遺産相続にかかる弁護士費用を支払うのは誰?費用の相場とあわせて解説

弁護士 水流恭平

この記事の執筆者 弁護士 水流恭平

東京弁護士会所属。
民事信託、成年後見人、遺言の業務に従事。相続の相談の中にはどこに何を相談していいかわからないといった方も多く、ご相談者様に親身になって相談をお受けさせていただいております。

PROFILE:https://vs-group.jp/lawyer/profile/tsuru/

この記事でわかること

  • 遺産相続で弁護士に依頼した場合の費用について理解できる
  • 弁護士費用の概算が自分でできる
  • 誰が弁護士費用を支払うのかわかる

遺産相続でトラブルになりそうだから、もう弁護士に相談したほうがよいのかと思っても、料金が気になってしまって気軽に頼めない人が多いのではないでしょうか。

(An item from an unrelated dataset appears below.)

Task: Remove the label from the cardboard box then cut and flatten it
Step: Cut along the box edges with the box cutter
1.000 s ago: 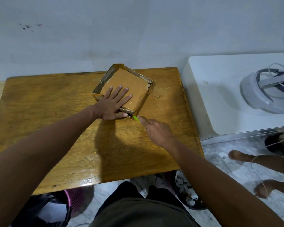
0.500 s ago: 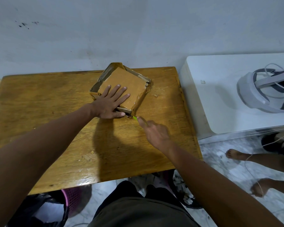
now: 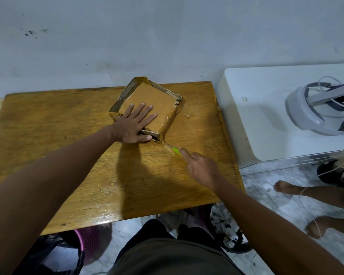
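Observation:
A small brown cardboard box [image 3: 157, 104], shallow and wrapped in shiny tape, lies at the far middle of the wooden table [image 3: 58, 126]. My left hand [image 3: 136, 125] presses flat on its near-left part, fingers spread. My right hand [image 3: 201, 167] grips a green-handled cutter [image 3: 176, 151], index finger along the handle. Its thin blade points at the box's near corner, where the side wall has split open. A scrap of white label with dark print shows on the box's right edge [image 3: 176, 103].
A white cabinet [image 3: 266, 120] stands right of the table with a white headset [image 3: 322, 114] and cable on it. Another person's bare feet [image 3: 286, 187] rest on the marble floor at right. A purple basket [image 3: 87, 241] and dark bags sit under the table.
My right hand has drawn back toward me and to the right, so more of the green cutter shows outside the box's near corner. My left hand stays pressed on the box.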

今回は、遺産相続にかかる弁護士費用を支払うのは誰かについて、相場とあわせて解説します。

弁護士への依頼費用の内訳について

費用は相続の財産金額や依頼内容によって異なるため、相談する人と状況によって変わってきますが、具体的には下記のようなものを支払います。

  • ・相談料:依頼前の相談でかかる時給
  • ・着手金:正式に依頼するときにかかる費用
  • ・報酬金:依頼が成功した場合に報酬として支払う費用
  • ・その他の依頼費用:日当・実費・手数料

この4つを合わせた金額を「弁護士依頼費用」として支払わなければいけません。

相談料

相談料とは、弁護士に相談した場合に発生する費用になります。

弁護士に依頼する前に、自分の状況を説明するために弁護士へ相談します。

その相談した時間によって、相談料が発生します。

相談料は30分で5,000〜10,000円程度が相場になります。

ただし多くの弁護士事務所では、初回の相談を無料で受け付けているため、相談料がそもそもかからないかもしれません。

「相談料が無料だと、てきとうに対応されるのでは?」と不安になるかもしれませんが、有料と無料で相談の対応が変わるケースは少ないでしょう。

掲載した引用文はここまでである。